_WHAT IS EXPECTED_
The expected response is a copy of every line in the entries below that includes the word "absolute".

_ _ _ _ _ _ _

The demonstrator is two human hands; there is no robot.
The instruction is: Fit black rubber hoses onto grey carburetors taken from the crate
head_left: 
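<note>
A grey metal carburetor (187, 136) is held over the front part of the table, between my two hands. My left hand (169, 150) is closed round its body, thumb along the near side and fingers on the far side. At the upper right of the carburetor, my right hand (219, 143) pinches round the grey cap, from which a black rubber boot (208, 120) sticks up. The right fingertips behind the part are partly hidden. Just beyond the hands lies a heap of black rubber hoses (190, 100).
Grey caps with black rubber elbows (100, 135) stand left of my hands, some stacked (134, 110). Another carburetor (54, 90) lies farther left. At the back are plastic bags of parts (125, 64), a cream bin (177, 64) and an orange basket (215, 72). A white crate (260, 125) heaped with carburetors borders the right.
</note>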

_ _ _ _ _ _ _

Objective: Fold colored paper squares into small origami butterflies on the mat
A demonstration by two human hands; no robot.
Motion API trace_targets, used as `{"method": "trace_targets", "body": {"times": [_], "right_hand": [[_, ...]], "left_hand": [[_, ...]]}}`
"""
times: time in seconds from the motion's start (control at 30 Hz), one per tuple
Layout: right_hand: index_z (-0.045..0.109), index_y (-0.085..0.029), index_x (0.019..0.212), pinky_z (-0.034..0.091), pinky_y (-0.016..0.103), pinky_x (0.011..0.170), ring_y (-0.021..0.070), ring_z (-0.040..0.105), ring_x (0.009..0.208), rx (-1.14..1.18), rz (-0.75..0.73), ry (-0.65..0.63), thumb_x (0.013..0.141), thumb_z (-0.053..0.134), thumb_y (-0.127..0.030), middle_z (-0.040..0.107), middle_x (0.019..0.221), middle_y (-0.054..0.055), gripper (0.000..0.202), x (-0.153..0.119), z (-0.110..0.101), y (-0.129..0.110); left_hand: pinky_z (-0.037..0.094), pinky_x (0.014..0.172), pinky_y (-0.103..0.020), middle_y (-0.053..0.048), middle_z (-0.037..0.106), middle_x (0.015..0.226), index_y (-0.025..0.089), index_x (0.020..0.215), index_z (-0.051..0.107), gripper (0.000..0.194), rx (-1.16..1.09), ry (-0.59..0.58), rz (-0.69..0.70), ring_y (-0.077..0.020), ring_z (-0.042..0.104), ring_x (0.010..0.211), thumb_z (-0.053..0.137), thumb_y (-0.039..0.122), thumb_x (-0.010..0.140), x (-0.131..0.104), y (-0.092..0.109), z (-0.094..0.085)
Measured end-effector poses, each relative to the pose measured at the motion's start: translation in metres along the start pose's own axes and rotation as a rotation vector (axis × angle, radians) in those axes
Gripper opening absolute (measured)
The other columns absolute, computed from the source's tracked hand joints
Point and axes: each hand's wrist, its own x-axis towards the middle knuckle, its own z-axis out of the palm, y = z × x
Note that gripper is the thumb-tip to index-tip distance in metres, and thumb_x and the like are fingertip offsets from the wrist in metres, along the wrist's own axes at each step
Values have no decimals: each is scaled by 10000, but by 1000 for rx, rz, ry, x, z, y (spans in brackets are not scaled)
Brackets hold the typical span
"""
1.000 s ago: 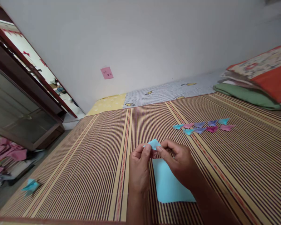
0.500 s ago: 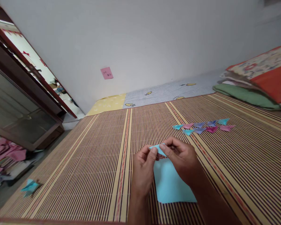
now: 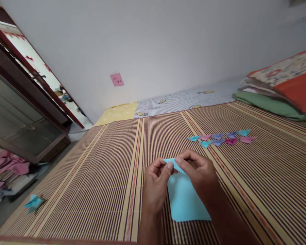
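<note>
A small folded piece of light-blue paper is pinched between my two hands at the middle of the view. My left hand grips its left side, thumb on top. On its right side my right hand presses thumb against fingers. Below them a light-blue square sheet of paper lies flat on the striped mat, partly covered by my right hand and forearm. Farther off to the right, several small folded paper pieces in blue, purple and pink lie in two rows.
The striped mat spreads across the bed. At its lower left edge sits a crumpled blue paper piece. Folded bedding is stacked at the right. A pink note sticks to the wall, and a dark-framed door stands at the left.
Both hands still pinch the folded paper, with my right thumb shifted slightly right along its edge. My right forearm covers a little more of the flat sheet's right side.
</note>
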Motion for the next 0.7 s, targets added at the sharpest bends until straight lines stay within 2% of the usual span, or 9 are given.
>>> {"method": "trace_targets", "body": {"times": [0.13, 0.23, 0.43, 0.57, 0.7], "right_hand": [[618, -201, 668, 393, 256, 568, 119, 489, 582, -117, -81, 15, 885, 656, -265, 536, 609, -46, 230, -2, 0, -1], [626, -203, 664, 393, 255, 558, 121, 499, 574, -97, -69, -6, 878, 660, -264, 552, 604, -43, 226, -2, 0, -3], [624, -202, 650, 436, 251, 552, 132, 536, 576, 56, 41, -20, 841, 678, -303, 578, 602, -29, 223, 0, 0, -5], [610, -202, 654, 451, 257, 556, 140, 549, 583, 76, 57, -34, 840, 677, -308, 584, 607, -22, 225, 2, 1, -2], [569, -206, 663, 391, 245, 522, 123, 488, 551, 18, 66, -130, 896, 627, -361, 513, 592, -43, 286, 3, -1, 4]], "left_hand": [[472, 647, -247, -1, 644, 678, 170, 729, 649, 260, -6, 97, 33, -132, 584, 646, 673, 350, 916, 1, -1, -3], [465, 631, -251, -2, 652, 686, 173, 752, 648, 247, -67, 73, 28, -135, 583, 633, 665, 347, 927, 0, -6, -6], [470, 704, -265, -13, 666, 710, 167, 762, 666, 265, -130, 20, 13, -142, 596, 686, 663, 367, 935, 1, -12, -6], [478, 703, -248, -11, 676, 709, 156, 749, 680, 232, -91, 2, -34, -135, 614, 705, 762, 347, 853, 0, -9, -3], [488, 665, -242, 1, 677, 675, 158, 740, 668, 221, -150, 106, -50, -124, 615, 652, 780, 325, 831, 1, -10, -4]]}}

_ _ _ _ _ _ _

_REPLY_
Gripper opening absolute (measured)
The other columns absolute, computed from the source's tracked hand joints

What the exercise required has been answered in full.